Problem to solve:
From the first line to the last, please write out the data exactly.

###

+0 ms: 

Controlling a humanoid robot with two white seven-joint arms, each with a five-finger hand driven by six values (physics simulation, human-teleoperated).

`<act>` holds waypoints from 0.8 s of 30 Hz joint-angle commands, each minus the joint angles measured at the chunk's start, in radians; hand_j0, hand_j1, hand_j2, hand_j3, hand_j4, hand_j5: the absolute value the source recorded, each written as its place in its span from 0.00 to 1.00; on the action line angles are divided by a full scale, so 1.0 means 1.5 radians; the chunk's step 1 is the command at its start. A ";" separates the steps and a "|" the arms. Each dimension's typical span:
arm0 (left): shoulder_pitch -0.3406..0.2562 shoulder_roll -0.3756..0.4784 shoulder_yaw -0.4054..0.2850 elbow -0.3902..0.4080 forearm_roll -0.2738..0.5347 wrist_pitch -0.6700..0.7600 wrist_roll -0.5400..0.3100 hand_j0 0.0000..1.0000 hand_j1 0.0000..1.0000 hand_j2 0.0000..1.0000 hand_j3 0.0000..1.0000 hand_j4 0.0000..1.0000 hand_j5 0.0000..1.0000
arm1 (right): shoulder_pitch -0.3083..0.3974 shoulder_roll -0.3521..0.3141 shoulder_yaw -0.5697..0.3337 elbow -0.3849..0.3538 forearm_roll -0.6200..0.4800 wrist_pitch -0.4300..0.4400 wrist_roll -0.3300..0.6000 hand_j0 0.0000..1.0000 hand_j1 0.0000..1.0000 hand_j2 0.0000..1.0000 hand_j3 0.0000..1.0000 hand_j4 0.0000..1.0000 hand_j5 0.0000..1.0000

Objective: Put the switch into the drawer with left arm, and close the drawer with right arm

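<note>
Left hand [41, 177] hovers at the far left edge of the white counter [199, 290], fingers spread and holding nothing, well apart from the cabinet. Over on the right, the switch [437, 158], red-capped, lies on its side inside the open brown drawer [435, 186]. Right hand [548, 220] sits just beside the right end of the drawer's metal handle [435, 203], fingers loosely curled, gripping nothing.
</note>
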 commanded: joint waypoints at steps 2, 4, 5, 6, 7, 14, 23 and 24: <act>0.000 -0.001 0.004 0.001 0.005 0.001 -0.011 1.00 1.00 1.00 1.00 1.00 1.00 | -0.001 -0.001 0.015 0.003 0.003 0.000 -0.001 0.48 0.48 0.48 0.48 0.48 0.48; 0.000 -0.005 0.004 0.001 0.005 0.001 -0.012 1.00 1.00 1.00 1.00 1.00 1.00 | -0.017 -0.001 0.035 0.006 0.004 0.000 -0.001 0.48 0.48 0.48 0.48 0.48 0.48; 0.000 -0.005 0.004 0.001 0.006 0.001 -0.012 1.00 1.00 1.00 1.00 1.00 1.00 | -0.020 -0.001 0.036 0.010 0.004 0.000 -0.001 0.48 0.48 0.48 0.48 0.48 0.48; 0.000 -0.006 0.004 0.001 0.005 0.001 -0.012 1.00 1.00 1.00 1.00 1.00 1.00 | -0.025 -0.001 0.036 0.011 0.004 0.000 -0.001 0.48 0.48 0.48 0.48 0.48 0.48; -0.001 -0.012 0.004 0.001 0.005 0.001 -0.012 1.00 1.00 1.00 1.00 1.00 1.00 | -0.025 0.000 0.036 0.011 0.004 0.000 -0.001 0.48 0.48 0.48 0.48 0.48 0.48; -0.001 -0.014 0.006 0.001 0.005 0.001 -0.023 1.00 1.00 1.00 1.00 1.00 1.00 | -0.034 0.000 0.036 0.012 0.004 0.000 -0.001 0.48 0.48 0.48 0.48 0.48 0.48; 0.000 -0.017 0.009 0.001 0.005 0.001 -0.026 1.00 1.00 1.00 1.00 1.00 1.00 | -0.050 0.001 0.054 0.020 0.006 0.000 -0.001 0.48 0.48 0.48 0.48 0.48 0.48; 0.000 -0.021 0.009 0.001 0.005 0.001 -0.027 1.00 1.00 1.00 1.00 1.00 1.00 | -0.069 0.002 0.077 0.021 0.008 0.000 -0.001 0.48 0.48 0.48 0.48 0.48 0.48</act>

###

Answer space:
+0 ms: 

Controlling a humanoid robot with two white seven-joint arms, each with a five-finger hand driven by six values (physics simulation, human-teleoperated).

`<act>` holds waypoints from 0.8 s of 30 Hz joint-angle commands, each minus the joint angles measured at the chunk's start, in radians; hand_j0, hand_j1, hand_j2, hand_j3, hand_j4, hand_j5: the absolute value the source recorded, each written as its place in its span from 0.00 to 1.00; on the action line angles are divided by a full scale, so 1.0 means 1.5 radians; the chunk's step 1 is the command at its start. A ";" separates the steps and a "|" the arms. Each dimension's typical span:
arm0 (left): shoulder_pitch -0.3406..0.2562 shoulder_roll -0.3756..0.4784 shoulder_yaw -0.4054..0.2850 elbow -0.3902..0.4080 forearm_roll -0.2738..0.5347 wrist_pitch -0.6700..0.7600 wrist_roll -0.5400..0.3100 hand_j0 0.0000..1.0000 hand_j1 0.0000..1.0000 hand_j2 0.0000..1.0000 hand_j3 0.0000..1.0000 hand_j4 0.0000..1.0000 hand_j5 0.0000..1.0000
arm1 (right): shoulder_pitch -0.3083..0.3974 shoulder_roll -0.3521..0.3141 shoulder_yaw -0.5697..0.3337 elbow -0.3849..0.3538 forearm_roll -0.6200..0.4800 wrist_pitch -0.4300..0.4400 wrist_roll -0.3300..0.6000 hand_j0 0.0000..1.0000 hand_j1 0.0000..1.0000 hand_j2 0.0000..1.0000 hand_j3 0.0000..1.0000 hand_j4 0.0000..1.0000 hand_j5 0.0000..1.0000

Objective: Put the switch into the drawer with left arm, and close the drawer with right arm

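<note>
Left hand [41, 177] hovers at the far left edge of the white counter [199, 290], fingers spread and holding nothing, well apart from the cabinet. Over on the right, the switch [437, 158], red-capped, lies on its side inside the open brown drawer [435, 186]. Right hand [548, 220] sits just beside the right end of the drawer's metal handle [435, 203], fingers loosely curled, gripping nothing.
</note>
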 commanded: joint waypoints at steps 2, 4, 5, 6, 7, 14, 23 and 24: <act>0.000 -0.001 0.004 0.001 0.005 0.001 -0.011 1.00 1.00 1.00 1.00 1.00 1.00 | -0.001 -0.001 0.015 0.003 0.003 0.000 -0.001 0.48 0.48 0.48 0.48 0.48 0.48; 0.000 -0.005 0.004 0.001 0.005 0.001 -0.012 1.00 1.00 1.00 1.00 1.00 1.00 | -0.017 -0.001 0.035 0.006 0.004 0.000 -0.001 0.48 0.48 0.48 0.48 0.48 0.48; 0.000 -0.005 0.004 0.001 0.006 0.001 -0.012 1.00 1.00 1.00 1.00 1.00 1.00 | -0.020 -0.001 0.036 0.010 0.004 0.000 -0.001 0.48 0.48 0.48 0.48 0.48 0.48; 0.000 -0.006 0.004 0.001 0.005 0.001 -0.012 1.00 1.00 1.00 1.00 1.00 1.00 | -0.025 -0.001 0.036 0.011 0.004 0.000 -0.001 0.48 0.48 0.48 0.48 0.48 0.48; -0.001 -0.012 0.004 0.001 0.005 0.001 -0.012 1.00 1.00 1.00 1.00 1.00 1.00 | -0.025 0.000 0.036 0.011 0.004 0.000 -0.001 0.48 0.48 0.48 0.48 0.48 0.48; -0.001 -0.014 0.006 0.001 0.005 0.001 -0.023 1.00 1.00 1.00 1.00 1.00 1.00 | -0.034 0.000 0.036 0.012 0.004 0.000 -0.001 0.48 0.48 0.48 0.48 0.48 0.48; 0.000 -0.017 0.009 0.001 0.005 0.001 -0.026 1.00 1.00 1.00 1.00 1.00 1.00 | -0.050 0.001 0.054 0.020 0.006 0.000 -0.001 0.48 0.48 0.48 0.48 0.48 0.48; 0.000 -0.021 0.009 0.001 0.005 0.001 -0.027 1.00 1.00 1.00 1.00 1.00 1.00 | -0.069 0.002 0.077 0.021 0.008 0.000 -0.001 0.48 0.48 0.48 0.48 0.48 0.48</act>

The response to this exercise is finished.